— PROBLEM —
Give back every line of the material below that has the string "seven".

— MATERIAL PROVIDED —
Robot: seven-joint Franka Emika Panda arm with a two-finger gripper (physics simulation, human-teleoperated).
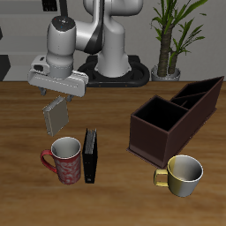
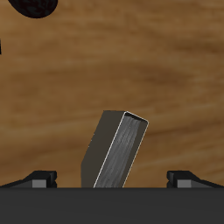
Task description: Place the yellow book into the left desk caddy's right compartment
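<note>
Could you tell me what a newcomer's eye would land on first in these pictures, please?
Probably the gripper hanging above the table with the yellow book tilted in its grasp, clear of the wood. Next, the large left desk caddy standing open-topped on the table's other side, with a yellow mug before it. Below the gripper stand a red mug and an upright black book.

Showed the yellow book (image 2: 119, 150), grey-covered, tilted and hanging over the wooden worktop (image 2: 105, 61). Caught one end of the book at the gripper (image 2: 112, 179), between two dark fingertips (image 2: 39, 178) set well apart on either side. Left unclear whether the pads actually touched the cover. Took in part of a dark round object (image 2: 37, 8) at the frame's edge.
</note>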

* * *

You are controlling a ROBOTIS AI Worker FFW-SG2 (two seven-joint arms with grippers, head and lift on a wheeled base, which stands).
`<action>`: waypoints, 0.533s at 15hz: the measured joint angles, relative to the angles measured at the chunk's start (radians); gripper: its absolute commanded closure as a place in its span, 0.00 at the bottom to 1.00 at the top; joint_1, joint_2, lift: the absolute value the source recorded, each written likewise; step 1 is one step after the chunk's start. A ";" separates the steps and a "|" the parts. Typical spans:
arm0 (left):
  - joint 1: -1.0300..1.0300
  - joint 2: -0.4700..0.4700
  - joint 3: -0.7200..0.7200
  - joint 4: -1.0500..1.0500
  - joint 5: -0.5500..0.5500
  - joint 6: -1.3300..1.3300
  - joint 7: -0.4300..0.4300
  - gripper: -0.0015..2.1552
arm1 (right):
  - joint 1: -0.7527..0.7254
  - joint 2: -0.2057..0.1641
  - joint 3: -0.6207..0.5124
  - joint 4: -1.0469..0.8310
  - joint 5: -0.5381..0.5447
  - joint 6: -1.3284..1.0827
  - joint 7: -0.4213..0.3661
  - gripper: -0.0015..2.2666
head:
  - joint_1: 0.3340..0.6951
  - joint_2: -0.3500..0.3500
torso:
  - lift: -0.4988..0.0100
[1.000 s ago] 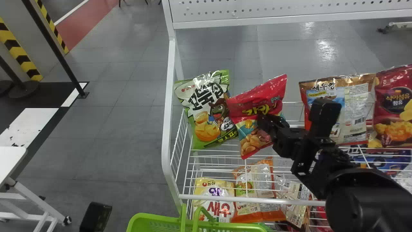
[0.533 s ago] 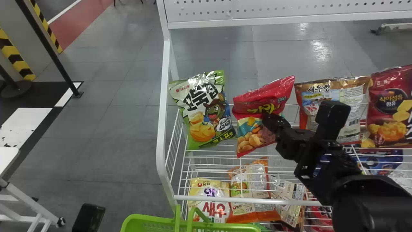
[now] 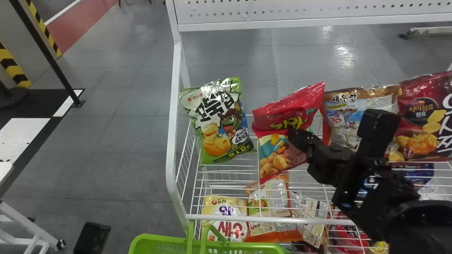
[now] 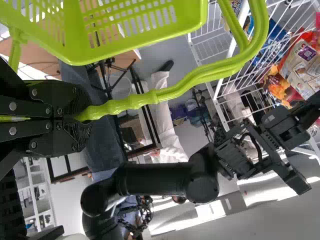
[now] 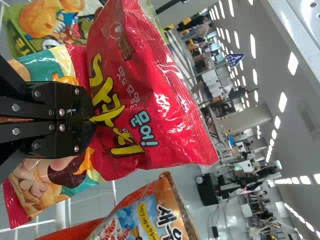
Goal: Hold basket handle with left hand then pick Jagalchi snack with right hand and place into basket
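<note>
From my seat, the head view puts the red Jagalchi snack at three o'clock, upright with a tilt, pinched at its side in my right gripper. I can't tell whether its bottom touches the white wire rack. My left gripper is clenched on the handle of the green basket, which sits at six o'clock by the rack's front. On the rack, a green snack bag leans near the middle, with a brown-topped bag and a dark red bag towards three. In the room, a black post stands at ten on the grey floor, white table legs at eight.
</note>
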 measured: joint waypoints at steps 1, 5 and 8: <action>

— RESPONSE —
Robot: seven-joint Franka Emika Panda arm with a two-finger gripper (physics simulation, human-teleoperated).
You are controlling a ROBOTIS AI Worker FFW-SG2 (two seven-joint arms with grippers, head and lift on a wheeled base, which stands).

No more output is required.